What you are asked to do:
Using the records below, write out again exactly the lines that begin at the line containing "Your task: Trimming" and end at the line containing "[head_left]", and no other lines.
= = = = =
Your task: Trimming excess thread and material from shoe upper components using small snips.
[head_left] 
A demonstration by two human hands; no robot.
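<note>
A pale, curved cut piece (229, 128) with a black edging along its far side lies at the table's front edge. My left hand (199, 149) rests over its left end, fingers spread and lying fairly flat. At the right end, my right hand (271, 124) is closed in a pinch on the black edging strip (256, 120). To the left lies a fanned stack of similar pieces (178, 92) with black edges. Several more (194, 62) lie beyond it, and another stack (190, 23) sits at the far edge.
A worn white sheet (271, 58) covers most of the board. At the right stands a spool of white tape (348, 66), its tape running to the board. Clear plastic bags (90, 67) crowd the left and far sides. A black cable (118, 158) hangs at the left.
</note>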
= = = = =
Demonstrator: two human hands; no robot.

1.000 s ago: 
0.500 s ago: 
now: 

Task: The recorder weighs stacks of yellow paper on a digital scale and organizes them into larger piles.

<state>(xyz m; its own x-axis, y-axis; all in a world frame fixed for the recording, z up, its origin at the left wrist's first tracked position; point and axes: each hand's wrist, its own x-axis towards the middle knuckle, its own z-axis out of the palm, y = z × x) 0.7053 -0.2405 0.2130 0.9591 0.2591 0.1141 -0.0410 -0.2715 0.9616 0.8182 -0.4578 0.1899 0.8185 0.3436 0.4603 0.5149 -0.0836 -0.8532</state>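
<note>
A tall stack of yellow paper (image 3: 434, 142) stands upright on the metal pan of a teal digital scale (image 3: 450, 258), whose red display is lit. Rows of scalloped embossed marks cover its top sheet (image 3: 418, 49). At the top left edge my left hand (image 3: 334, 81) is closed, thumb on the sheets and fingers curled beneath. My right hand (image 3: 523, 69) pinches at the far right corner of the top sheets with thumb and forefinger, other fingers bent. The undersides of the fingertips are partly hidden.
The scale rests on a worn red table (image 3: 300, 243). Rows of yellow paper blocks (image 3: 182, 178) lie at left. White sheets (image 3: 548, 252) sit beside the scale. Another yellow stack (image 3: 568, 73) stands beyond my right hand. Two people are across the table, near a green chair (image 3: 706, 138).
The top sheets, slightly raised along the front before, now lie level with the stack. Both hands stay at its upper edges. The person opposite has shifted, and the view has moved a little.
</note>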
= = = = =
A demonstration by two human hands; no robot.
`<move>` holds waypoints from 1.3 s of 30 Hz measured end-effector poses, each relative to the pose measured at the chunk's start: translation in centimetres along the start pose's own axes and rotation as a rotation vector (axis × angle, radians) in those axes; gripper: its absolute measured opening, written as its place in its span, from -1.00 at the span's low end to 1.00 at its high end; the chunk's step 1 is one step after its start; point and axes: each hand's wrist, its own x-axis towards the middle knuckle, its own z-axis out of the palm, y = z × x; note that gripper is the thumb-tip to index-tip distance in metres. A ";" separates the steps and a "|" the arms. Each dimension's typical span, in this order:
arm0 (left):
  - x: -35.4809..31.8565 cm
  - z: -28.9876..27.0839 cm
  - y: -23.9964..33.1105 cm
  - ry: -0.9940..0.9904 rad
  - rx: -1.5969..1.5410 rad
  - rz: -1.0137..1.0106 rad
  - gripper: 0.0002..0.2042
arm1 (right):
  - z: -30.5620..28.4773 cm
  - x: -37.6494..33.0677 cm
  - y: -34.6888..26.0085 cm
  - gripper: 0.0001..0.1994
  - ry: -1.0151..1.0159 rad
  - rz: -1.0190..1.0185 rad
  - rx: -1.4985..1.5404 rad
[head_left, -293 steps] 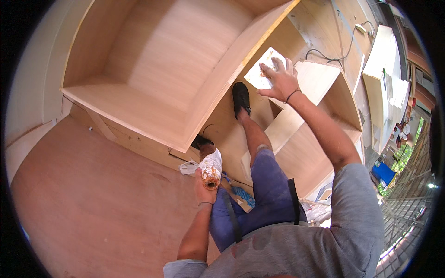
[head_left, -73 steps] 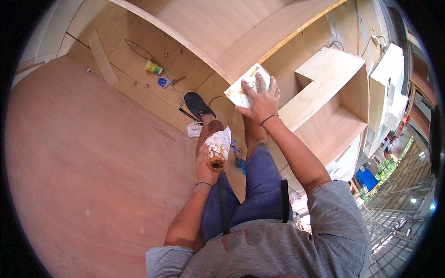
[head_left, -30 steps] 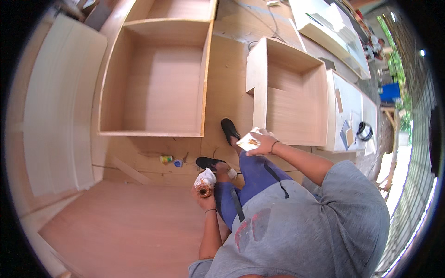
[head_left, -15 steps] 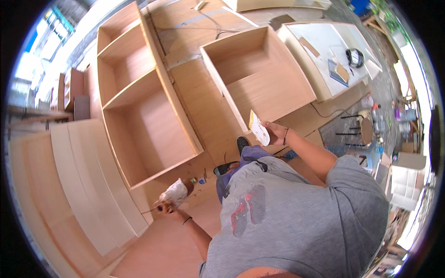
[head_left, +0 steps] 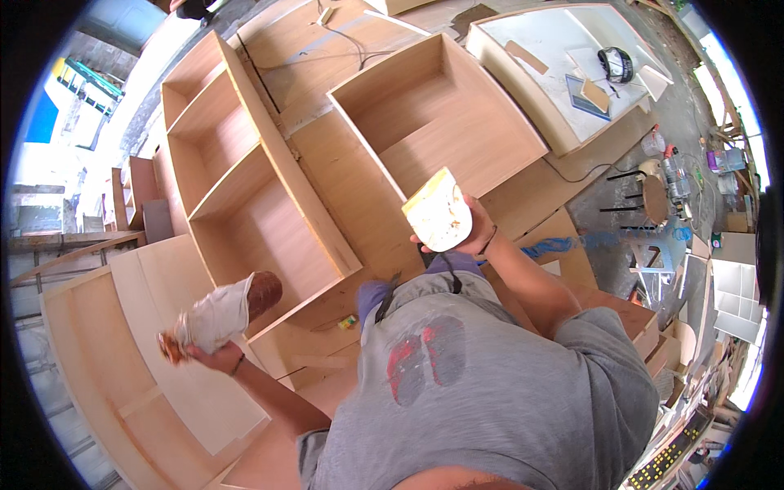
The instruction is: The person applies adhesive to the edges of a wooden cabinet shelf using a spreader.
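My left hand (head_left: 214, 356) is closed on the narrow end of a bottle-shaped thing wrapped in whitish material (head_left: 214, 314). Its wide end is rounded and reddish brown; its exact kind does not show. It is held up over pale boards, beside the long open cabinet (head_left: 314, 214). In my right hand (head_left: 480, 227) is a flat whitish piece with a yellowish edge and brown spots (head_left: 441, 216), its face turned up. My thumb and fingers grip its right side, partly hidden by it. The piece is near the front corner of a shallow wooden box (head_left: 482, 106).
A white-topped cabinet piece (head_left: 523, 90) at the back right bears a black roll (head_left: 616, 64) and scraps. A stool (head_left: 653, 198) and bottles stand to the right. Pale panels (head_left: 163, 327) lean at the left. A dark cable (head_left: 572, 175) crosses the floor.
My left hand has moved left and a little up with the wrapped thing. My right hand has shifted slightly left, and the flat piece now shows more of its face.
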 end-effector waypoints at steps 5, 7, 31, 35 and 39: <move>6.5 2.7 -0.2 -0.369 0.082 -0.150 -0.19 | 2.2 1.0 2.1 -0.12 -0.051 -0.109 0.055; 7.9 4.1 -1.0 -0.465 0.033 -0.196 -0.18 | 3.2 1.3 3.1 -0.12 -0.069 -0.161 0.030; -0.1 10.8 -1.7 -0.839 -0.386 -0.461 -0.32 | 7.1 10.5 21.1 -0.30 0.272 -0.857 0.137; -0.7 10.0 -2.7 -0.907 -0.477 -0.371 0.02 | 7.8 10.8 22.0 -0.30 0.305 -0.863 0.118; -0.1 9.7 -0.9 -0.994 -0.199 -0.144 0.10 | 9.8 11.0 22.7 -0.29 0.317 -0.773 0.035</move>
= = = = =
Result of the exercise:
Your task: Trimming excess thread and material from shoe upper components using small snips.
[head_left] 

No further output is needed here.